Medicina integrativa: tendências e regulação em 2026
A edição do Radar Integrativo analisa o crescimento exponencial da meditação no SUS, a punição pioneira de clínicas em Portugal e o impacto real (e transitório) da curcumina no microbioma humano.

A medicina integrativa enfrenta um cenário de crescimento global e rigor regulatório em 2026, equilibrando a expansão de práticas como a meditação no SUS com novas evidências científicas sobre suplementos populares, como a curcumina, e fiscalizações inéditas sobre publicidade médica na Europa e Américas.
A curcumina realmente muda o microbioma humano de forma permanente?
Um estudo publicado na Scientific Reports testou doses elevadas de curcumina (6g diárias) em voluntários saudáveis e pacientes com doenças inflamatórias intestinais. Os dados revelaram que, embora a substância altere a composição bacteriana (beta-diversidade) na quarta semana, esse efeito desaparece até a oitava semana, mesmo com a manutenção do uso.
O achado é crucial para a medicina integrativa pois reforça que a curcumina possui baixa absorção sistêmica, agindo localmente no intestino.
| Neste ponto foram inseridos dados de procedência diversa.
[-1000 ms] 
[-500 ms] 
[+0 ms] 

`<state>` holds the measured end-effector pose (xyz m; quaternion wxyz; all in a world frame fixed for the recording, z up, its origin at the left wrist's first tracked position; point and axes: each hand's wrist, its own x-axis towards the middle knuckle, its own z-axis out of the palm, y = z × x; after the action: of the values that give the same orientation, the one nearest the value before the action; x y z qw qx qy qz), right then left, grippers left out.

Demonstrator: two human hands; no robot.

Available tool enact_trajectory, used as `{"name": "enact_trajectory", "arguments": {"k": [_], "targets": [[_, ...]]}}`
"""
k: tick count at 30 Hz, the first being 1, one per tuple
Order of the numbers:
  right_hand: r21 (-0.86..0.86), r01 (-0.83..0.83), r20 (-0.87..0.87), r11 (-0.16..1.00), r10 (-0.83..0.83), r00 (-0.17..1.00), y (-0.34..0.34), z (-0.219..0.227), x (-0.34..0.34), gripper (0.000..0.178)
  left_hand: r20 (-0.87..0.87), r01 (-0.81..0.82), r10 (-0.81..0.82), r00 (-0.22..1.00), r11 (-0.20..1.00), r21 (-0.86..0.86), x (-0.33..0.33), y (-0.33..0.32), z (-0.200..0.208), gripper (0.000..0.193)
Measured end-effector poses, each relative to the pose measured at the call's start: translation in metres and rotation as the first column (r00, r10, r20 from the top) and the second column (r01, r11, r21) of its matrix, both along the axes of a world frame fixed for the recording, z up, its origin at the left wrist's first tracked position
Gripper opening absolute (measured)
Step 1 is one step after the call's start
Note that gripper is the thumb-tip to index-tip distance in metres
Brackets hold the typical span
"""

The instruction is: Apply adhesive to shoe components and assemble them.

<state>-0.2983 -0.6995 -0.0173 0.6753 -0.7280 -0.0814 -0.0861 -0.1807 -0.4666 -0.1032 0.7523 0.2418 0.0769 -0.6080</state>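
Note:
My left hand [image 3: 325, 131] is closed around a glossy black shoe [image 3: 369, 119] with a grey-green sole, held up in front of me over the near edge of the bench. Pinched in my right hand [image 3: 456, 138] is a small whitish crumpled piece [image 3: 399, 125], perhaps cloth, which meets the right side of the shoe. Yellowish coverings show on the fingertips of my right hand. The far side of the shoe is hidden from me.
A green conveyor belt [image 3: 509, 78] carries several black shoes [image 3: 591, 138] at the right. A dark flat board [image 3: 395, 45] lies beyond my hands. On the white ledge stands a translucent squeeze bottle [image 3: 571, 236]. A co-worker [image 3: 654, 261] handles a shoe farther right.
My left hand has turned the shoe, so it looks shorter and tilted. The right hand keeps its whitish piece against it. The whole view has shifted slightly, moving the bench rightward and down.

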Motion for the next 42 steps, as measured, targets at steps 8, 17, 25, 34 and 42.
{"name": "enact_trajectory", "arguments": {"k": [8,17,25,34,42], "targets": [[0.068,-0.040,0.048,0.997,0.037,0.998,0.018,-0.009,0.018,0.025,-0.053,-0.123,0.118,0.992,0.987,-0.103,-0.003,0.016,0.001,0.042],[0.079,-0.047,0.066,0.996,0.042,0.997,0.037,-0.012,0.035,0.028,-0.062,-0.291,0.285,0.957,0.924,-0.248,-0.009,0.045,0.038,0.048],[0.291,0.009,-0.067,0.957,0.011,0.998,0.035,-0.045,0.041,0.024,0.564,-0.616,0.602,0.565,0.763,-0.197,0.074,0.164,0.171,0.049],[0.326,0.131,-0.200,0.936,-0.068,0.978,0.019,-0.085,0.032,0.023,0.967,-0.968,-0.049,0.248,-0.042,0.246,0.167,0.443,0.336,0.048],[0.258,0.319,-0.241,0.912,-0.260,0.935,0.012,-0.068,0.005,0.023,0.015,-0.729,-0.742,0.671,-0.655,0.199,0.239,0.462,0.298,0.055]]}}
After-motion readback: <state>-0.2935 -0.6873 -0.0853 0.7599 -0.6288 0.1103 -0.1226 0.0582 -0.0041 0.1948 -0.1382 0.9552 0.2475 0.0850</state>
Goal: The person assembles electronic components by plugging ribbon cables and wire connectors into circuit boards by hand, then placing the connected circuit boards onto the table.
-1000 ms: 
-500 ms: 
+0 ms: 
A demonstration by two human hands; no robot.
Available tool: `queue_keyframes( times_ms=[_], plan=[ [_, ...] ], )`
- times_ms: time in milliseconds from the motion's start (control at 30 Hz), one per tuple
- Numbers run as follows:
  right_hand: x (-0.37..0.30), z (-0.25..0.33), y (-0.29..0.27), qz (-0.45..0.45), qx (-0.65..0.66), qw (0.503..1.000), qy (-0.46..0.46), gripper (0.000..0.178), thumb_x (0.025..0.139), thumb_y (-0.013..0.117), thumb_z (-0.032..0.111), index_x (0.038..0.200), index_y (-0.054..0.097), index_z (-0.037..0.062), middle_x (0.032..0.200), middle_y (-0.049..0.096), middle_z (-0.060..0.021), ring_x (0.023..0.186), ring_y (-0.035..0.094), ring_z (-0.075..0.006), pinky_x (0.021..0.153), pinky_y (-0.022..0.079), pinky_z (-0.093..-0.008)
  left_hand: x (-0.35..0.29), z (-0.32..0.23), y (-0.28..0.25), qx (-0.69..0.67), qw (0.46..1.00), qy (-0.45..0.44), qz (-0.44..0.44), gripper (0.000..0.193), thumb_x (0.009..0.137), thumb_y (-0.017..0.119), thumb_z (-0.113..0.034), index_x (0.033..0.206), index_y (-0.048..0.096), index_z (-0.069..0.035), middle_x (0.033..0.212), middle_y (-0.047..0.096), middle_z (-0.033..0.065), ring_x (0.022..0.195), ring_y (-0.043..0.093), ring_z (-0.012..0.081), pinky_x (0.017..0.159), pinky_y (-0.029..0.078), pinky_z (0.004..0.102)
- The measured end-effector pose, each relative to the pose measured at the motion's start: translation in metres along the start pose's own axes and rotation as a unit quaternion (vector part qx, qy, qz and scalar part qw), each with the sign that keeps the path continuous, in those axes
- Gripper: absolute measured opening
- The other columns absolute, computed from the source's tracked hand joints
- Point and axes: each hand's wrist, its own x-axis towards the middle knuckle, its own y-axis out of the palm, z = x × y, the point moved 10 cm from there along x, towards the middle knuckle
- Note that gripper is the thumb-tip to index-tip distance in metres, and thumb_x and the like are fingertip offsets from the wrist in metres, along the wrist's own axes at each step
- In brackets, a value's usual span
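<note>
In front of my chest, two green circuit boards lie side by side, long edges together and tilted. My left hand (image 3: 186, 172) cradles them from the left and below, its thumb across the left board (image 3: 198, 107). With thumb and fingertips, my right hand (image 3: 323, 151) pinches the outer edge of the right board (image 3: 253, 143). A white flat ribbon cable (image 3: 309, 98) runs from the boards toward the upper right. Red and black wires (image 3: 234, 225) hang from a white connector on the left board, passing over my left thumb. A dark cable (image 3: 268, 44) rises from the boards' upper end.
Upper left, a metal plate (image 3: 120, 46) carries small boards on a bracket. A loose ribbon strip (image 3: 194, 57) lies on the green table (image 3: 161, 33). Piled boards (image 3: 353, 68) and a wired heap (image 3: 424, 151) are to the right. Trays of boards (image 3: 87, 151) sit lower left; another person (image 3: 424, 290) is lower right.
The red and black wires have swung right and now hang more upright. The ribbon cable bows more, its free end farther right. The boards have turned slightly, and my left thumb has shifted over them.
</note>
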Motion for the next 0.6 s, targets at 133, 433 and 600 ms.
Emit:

Para médicos, o recado é calibrar a expectativa do paciente: os benefícios na microbiota parecem ser transitórios e dependentes de continuidade, não representando uma cura definitiva para a disbiose.
Quais são as regras para publicidade em medicina integrativa?
Portugal estabeleceu um precedente regulatório importante ao multar a primeira clínica pelo uso indevido do rótulo "medicina integrativa". A Entidade Reguladora da Saúde (ERS) argumentou que a nomenclatura pode induzir pacientes ao erro, sugerindo a existência de uma especialidade médica que ainda não possui reconhecimento formal pelos órgãos de classe.
- Fiscalização: 54 clínicas foram identificadas sob suspeita em Portugal.
- Brasil: O CFM observa o modelo europeu para possíveis ajustes na publicidade médica nacional.
- Transparência: O foco está nas credenciais dos profissionais e não na proibição das terapias.
Por que a meditação cresceu mais que a acupuntura no SUS?
Dados do Conselho Nacional de Saúde mostram que a meditação teve uma alta de 389% nos atendimentos da rede pública, superando o crescimento da acupuntura. Esse fenômeno ocorre pela baixa barreira de entrada e custo quase zero para os municípios, permitindo atendimentos coletivos eficazes na Atenção Primária.
A expansão numérica das PICS no Brasil caminha rápido, mas o desafio permanece na padronização dos protocolos clínicos e na supervisão qualificada das equipes.
Como a OMS está codificando o Ayurveda e medicinas tradicionais?
Através de um investimento de US$ 3 milhões da Índia, a OMS incluiu módulos de medicina tradicional no ICHI (Classificação Internacional de Intervenções de Saúde). Isso permite que procedimentos como Yoga e Ayurveda recebam códigos formais, comparáveis aos de cirurgias convencionais, facilitando a coleta de dados estatísticos globais.
A acupuntura é coberta pelo plano de saúde Medicare?
Nos Estados Unidos, o Medicare cobre acupuntura para dor lombar crônica desde 2020. Contudo, há uma barreira administrativa significativa: o acupunturista não pode faturar diretamente, precisando atuar sob supervisão de um médico ou enfermeiro. Projetos de lei no Congresso Americano tentam mudar essa estrutura para permitir o faturamento direto pelos profissionais licenciados.